Not who you were asking but my reasons for thinking Brave is a joke.
First they're a cypto/addtech company, which is a type of company I wouldn't trust to run my browser. And this has resulted in them doing things in the past like:
Their rewards crypto was opt-in for creators. Making it look like creators were openly asking for donations in Braves crypto currency without their consent. They had to change this due to complaints:
https://brave.com/blog/rewards-update/
They criticise the effectiveness of ad block testing websites, and urge people to use and trust privacytests.org instead. They fail to mention the conflict of interest in that privacytests is run by a Brave employee.
https://brave.com/blog/adblocker-testing-websites-harm-users...
It's a bit of a generic complaint, but quite apt for the subject matter. Mission creep kills projects, and that's true across a broad range of activities.
More specifically in the case of software, egos kill projects, and expanding the scope of your project to include broader economic or social causes usually does the same.

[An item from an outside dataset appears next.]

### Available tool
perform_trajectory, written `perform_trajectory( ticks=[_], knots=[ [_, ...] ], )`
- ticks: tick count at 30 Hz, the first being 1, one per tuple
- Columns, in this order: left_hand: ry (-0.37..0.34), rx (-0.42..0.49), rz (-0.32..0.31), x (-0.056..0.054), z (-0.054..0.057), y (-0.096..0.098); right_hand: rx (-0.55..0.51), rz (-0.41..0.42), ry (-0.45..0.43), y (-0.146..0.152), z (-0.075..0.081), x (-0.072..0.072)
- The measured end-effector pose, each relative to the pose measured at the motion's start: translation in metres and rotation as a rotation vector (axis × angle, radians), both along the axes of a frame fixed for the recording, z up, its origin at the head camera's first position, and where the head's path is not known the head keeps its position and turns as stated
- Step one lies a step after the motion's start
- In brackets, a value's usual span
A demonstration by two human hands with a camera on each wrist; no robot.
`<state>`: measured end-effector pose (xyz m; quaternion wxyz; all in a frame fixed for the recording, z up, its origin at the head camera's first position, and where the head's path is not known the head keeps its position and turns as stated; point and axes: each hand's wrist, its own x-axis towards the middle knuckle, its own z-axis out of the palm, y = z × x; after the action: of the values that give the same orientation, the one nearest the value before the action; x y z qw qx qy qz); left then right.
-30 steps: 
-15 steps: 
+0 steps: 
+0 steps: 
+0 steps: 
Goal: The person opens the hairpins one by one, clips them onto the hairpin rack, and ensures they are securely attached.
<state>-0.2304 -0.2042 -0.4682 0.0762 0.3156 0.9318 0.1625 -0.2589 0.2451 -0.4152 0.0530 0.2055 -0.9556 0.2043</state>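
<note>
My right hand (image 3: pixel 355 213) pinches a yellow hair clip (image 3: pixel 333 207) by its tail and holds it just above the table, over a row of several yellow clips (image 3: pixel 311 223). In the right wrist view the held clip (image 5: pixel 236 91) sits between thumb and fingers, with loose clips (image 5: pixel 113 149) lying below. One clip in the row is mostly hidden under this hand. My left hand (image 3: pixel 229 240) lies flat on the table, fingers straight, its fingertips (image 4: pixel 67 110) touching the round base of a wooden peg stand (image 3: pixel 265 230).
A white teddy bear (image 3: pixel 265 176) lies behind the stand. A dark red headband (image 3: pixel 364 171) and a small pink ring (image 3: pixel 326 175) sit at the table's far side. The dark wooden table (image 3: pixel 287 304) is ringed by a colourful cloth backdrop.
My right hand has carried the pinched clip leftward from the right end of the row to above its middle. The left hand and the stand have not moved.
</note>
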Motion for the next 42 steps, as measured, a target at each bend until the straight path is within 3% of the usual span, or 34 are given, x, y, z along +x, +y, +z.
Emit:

This is correlated to a huge change in nerd culture - pseudonymity was much more common and encouraged, with people's real-life identities or views not really taken into account. ("on the internet, nobody knows you're a dog")
Social media happened, and now most people use their real-world identities and carry their real-life worldview into the internet.
This had a huge negative effect on internet toxicity and interpersonal trust, and Eich is a good example of that - auxiliary things being dredged up about someone, used as a cudgel against them for their real or perceived transgressions.
The end result is that effective project management has become a rare breed and we see all these colossal failures like Firefox...
Nobody stood up for Brendan. Nobody is going to stand up for you.